Breadth first search
Subtopic breadth-first search is also called breadth-first search. Its basic idea is to start from the starting node, expand (or search) the node layer by layer, and at the same time check whether it is the target node. For example, for the search tree shown in Figure 4-2, the search order should be A→B→C→D→E→F→G→H.
depth first search
The basic idea of depth-first search is to start from the starting node and select a node among its sub-nodes for investigation. If it is not the target node, select a node among the sub-nodes of the sub-node for investigation, and continue searching downwards like this. If it is found that the target node cannot be reached, return to the previous node, then select another child node of the node to search downwards, and so on until the target node is searched or the search is complete. to the local node.
heuristic search strategies
Heuristic search strategy, also known as informative search strategy, refers to the Use information relevant to the problem to guide the search in the most beneficial direction, Speed up search and improve search efficiency. Heuristic search strategies involved The important contents include heuristic information and valuation functions. Commonly used heuristic searches Search strategies include A search and A search.
Technical articles
computational intelligence
Computational Intelligence Overview
Computational intelligence (CI) is the ability of people to Inspired by the laws and biological intelligence mechanisms, a set of algorithms imitated and designed based on their principles , for solving complex real-world problems. At present, computational intelligence has not yet unified The definition of one is as follows: some scholars’ different descriptions of computational intelligence are listed below.

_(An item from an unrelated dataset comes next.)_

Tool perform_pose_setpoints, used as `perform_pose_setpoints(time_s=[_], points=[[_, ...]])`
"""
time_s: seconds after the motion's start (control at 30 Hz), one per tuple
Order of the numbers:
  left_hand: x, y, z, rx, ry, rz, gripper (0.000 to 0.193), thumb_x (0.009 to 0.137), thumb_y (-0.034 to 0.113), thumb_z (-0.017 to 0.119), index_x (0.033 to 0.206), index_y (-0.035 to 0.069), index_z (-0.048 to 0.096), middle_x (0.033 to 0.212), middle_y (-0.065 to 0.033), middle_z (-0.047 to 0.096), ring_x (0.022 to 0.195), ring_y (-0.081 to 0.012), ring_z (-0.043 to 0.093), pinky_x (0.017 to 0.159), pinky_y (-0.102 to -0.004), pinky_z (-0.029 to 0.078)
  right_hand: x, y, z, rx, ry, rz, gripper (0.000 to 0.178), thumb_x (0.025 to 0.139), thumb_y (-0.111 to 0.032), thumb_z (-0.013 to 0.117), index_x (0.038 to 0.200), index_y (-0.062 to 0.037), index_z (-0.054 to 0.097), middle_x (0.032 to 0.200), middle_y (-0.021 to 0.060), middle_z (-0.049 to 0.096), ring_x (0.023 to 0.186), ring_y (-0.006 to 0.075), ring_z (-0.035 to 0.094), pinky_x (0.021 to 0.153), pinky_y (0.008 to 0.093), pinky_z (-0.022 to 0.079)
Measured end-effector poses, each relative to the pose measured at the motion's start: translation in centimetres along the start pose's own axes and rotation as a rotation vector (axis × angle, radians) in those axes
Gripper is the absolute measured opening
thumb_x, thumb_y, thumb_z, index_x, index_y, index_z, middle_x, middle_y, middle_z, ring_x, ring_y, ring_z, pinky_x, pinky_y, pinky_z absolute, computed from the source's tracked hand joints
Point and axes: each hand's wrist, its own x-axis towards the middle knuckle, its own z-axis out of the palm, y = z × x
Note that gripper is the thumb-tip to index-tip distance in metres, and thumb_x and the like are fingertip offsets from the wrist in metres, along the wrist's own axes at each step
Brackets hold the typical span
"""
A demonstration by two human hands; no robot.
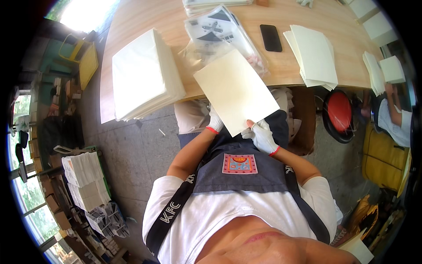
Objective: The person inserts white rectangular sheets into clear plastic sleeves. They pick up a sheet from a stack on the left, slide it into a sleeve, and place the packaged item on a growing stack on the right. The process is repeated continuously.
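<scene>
A blank cream sheet of stiff paper [237, 90] is tilted over my lap, its far end overlapping the table edge. My right hand [262, 137], in a white glove with a red cuff, pinches the near corner, thumb on top. The thumb tip looks bare. My left hand [215, 121], gloved the same way, is at the sheet's left edge; its fingers are hidden behind the paper. Just past the sheet lies a clear plastic bag [198, 50] beside a plastic-wrapped pile of printed sheets [220, 28].
A tall stack of white paper [136, 72] stands at the table's left edge. Farther right are a black phone [271, 38] and a fanned cream stack [312, 55]. A red-seated stool [338, 112] is right of me; another person's arm [394, 108] shows at far right.
</scene>
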Motion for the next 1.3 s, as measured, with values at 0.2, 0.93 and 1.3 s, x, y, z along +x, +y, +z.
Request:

What is Computational Intelligence Classification
Computing classification is divided into evolutionary computing, swarm intelligence, neural computing, fuzzy computing, immune computing, artificial life
evolutionary computation
Evolutionary computation, a mature model of biological evolution mechanism design with high robustness and An extensive global optimization method with self-organizing, adaptive, and self-learning characteristics. It is not limited by the nature of the problem and can effectively handle complex problems that are difficult to solve with traditional optimization algorithms. question.
swarm intelligence
Swarm intelligence is an intelligent optimization method inspired by the intelligence phenomenon of biological groups in nature. ization method is one of the key technologies in the field of computational intelligence
Ant algorithm
Find the shortest path that consumes the least energy. best path
machine learning
Machine Learning Overview
Machine learning (machinelearnng) is to learn how to complete tasks from data through various algorithms. A discipline that accomplishes tasks and acquires methods for accomplishing tasks. It can automatically process data Analyze and obtain rules or models from them, and then use the rules or models to analyze unknown data Make predictions. It is the core of artificial intelligence and an important way to make computers intelligent. At present, there is no generally accepted and accurate definition of machine learning. Some of them are listed below. Scholars’ description of machine learning (1) Machine learning is the study of how to use machines to simulate anthropology A discipline of learning activities.
supervised learning
Supervised learning uses labeled data sets to train the learning model, and then obtains Prediction model, and finally a learning method that uses the test set to evaluate the performance of the prediction model.
unsupervised learning
Unsupervised learning is a learning method that discovers potential relationships between data in unlabeled data sets.